Virginia Furness - Reuters - 23/05
Des milliards de dollars de transactions de dettes visant à protéger les écosystèmes vitaux de l'Afrique à l'Amérique latine sont risqués de se détendre ou pourraient avoir besoin de retravailler en ce qui concerne le fait que le soutien crucial américain est sur le point de sécher sous le président Donald Trump.

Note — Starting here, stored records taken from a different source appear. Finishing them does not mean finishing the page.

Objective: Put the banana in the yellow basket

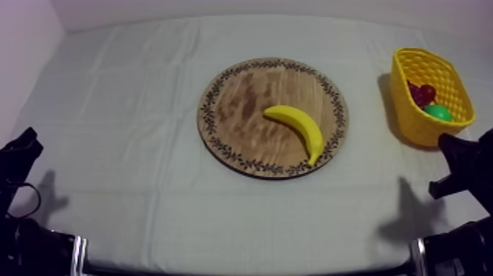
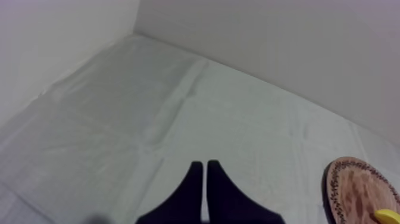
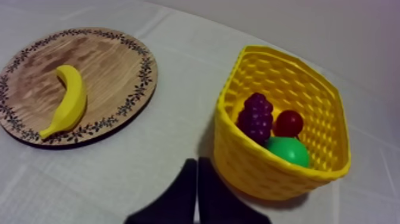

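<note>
Banana (image 1: 297, 128) lies untouched on the right half of the round wooden board (image 1: 235, 103) at mid-table. Yellow basket (image 1: 411, 121) stands well apart to the right, holding grapes (image 3: 257, 116), a small red fruit (image 3: 289, 123) and a green fruit (image 3: 287, 150). Left gripper (image 2: 205, 165) and right gripper (image 3: 197, 164) rest low, fingers pressed together, empty. Picking has not begun; the nearer right arm would need to reach over, spread its fingers and straddle the banana.
</note>
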Controlling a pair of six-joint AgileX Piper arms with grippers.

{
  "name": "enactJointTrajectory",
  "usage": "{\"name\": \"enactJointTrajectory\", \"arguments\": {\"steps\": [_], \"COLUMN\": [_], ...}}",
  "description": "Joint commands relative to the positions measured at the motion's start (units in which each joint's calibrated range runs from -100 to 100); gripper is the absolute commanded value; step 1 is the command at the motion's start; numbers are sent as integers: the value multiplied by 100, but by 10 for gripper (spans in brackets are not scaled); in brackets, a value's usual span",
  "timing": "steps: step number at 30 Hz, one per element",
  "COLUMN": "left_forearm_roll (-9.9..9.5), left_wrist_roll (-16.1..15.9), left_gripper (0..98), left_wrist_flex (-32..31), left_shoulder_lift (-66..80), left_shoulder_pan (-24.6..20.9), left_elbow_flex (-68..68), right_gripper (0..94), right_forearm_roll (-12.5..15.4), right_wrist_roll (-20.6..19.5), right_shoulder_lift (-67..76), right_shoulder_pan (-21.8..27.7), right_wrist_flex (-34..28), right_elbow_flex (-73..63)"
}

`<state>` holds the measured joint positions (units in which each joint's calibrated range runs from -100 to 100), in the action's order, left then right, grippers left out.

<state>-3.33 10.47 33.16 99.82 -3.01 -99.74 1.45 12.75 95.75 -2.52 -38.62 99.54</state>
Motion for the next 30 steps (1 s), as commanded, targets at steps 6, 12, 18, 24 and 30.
{"name": "enactJointTrajectory", "arguments": {"steps": [6,12,18,24,30], "left_forearm_roll": [3,3,3,3,3], "left_wrist_roll": [0,0,0,0,0], "left_gripper": [1,1,1,1,1], "left_wrist_flex": [-1,-1,-1,-1,-1], "left_shoulder_lift": [0,0,0,0,0], "left_shoulder_pan": [1,1,1,1,1], "left_elbow_flex": [-3,-3,-3,-3,-3], "right_gripper": [3,3,3,3,4], "right_forearm_roll": [-1,-1,-1,-1,-1], "right_wrist_roll": [-3,-2,11,17,-6], "right_shoulder_lift": [1,1,1,1,1], "right_shoulder_pan": [-1,-5,-339,-797,-1116], "right_wrist_flex": [-1,-1,-1,-1,-1], "right_elbow_flex": [1,1,1,1,1]}}
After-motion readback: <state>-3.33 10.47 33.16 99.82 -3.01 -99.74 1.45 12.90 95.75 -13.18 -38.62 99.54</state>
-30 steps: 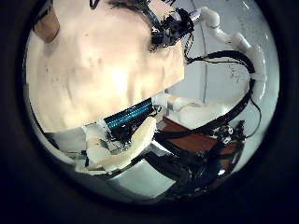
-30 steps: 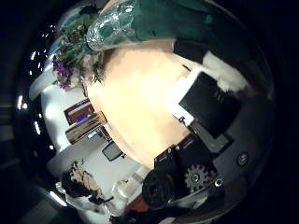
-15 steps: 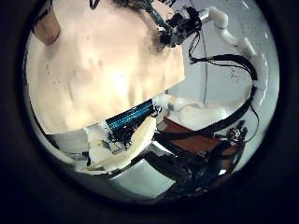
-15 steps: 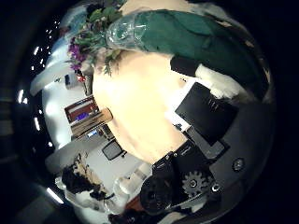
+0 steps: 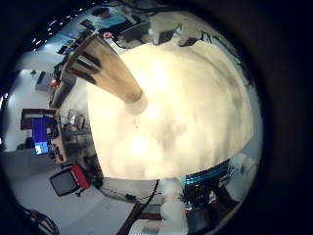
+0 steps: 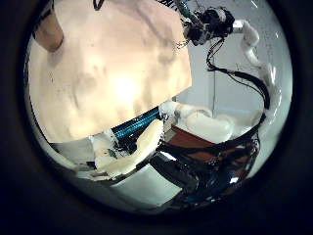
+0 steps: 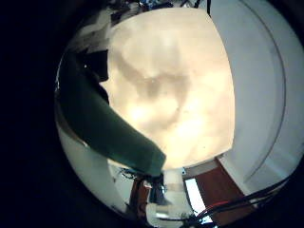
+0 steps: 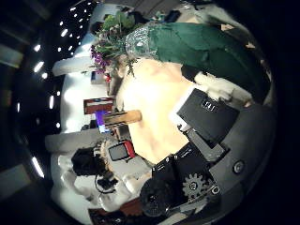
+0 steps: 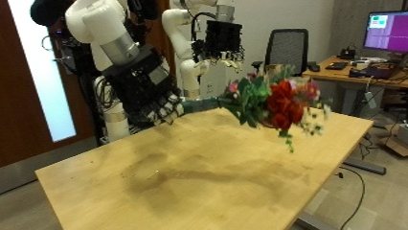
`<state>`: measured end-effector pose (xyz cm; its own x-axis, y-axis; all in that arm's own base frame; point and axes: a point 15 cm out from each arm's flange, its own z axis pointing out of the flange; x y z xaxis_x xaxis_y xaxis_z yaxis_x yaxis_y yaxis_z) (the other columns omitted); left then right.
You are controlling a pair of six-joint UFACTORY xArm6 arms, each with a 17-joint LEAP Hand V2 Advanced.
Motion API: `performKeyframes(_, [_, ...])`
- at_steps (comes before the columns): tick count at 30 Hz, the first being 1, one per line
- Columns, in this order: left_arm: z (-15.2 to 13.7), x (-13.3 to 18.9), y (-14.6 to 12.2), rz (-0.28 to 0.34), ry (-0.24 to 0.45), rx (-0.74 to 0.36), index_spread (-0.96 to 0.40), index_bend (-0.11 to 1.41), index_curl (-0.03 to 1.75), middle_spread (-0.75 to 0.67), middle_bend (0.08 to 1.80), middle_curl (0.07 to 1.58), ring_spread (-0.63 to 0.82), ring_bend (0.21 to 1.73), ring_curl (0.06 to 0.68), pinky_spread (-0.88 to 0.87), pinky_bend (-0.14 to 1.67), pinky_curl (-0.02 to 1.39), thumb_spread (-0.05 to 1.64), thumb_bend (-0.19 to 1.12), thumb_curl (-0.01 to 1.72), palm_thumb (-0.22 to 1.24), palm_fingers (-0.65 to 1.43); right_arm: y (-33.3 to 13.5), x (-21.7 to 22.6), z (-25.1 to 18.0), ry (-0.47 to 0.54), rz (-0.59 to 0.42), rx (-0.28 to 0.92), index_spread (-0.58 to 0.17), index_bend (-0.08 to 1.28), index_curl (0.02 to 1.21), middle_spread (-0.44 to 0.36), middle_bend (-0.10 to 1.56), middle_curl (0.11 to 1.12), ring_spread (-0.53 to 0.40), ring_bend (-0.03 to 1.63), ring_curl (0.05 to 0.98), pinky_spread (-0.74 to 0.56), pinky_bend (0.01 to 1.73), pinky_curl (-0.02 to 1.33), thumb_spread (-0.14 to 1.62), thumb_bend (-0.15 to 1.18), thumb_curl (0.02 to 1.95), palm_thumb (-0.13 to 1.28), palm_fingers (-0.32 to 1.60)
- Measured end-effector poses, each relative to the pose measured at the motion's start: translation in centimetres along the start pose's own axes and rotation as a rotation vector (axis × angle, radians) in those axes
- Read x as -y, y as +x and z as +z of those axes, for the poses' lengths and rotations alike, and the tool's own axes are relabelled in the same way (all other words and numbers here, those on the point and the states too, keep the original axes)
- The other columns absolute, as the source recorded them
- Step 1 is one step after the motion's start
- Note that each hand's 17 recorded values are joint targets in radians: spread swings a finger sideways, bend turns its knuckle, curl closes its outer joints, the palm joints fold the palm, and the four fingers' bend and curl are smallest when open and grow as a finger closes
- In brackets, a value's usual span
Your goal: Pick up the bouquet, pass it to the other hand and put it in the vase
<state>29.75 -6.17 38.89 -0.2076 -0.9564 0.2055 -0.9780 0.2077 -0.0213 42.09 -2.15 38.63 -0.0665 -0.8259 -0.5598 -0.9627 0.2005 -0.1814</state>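
The fixed outside camera looks across the light wooden table (image 9: 192,172) at both arms from its front corner. The right hand's two palm cameras sit right against the green-wrapped bouquet (image 8: 202,49), tabletop behind it. The left hand's palm cameras look down from higher, sharing that same tabletop (image 5: 176,108)

right hand (image 9: 160,96) is up off the table, fingers curled tight around a stem; left hand (image 9: 219,43) hangs higher behind it, fingers loose and pointing down
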Motion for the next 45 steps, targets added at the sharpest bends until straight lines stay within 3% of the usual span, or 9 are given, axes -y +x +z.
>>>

  • US Development Finance Corporation Support en question
  • Angola, la Zambie échange parmi les sources touchées, disent des sources
  • Angola dit que le DFC est plus ouvert à une offre d'échange de développement
LONDRES, 22 mai (Reuters) - Des milliards de dollars d'offres de dette visant à protéger les écosystèmes vitaux de l'Afrique à l'Amérique latine risquent de s'effondrer ou pourraient avoir besoin de retravailler dans des inquiétudes que le soutien crucial américain est sur le point de sécher sous le président Donald Trump.
Les échanges de dettes pour la nature, qui réduisent la dette d'un pays en échange des engagements de conservation, ont gagné du terrain ces dernières années avec des accords impliquant les Galapagos, ouvrent les nouvelles îles Tab, les récifs coralliens et la forêt amazonienne parmi les plus importantes.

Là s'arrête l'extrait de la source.